= Exercise details =
Where in the listing does the word "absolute" appear? Report each line that holds it.

═════ Available data

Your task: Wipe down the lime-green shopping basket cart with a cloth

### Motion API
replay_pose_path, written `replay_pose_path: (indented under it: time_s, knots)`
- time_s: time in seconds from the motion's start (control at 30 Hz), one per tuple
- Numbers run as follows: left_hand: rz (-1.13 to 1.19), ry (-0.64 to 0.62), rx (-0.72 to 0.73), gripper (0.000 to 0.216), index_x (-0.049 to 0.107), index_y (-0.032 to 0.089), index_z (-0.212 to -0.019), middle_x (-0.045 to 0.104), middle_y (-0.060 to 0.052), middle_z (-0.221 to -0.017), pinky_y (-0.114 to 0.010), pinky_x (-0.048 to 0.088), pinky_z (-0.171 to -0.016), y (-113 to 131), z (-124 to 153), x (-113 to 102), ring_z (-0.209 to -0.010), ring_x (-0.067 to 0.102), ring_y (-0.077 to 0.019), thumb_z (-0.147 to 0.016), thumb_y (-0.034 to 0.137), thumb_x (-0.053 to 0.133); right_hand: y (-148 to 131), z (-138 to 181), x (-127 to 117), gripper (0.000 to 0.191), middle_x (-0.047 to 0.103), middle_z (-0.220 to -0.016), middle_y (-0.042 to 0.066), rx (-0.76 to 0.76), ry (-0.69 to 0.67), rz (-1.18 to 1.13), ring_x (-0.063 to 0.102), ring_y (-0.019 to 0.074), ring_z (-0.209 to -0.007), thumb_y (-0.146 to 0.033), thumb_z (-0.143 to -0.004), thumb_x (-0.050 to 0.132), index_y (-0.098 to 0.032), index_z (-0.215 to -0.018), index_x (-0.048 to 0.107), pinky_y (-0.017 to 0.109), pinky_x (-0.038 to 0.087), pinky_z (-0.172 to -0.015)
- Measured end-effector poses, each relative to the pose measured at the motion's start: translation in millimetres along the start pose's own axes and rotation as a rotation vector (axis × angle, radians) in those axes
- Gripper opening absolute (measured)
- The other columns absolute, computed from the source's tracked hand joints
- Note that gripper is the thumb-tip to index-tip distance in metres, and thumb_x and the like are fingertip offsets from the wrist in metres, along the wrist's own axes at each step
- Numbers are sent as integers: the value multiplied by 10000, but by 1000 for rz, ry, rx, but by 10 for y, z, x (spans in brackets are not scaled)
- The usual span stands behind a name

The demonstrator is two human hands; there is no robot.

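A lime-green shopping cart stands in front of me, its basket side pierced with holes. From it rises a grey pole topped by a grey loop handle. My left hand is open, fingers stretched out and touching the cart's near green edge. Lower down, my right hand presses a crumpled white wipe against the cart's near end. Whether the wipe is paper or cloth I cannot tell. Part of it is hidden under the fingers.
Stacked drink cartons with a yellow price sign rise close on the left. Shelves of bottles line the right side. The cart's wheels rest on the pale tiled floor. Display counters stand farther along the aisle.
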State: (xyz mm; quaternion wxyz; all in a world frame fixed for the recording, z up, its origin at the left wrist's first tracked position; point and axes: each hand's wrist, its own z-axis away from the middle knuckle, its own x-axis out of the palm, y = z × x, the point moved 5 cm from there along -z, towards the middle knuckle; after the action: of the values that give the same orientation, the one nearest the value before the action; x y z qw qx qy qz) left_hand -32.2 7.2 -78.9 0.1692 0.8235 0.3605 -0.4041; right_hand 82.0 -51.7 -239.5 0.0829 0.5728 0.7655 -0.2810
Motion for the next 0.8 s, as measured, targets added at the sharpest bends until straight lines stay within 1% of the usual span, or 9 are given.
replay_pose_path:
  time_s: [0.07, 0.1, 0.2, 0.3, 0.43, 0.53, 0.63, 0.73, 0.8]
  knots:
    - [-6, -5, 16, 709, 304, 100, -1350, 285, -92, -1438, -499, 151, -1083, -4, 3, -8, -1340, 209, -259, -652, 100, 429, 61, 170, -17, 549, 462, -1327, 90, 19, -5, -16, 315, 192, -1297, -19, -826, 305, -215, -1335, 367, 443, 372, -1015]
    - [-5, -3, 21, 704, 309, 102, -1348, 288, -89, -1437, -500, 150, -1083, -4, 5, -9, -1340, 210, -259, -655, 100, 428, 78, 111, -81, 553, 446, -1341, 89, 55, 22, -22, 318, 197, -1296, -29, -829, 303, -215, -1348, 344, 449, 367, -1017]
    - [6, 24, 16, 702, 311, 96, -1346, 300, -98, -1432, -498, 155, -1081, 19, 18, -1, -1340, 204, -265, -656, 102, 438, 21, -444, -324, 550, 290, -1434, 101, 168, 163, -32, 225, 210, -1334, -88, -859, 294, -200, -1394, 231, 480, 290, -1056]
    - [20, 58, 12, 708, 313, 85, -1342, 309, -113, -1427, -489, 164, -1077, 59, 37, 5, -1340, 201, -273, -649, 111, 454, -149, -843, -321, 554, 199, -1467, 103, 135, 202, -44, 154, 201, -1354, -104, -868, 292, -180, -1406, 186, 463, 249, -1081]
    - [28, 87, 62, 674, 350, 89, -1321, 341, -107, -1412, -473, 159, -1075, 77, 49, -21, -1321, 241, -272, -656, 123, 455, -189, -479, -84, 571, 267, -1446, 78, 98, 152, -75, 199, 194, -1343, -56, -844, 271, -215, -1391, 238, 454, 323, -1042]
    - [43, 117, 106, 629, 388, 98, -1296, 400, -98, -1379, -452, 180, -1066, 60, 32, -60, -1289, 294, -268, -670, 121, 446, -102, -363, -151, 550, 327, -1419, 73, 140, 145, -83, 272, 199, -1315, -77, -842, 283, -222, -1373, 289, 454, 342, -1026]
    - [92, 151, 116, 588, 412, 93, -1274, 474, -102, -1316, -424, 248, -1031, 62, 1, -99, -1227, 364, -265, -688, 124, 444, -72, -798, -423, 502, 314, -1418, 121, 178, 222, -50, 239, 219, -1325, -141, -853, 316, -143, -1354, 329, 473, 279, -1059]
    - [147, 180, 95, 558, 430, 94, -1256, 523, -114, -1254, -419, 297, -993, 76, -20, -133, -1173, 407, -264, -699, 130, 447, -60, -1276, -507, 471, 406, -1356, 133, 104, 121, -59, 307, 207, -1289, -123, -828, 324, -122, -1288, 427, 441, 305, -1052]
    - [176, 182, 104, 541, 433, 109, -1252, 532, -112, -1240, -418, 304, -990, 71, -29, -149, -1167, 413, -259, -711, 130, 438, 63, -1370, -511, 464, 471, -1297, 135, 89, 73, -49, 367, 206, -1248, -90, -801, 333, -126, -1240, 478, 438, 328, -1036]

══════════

= Solved exercise =
- Gripper opening absolute (measured)
- The other columns absolute, computed from the source's tracked hand joints

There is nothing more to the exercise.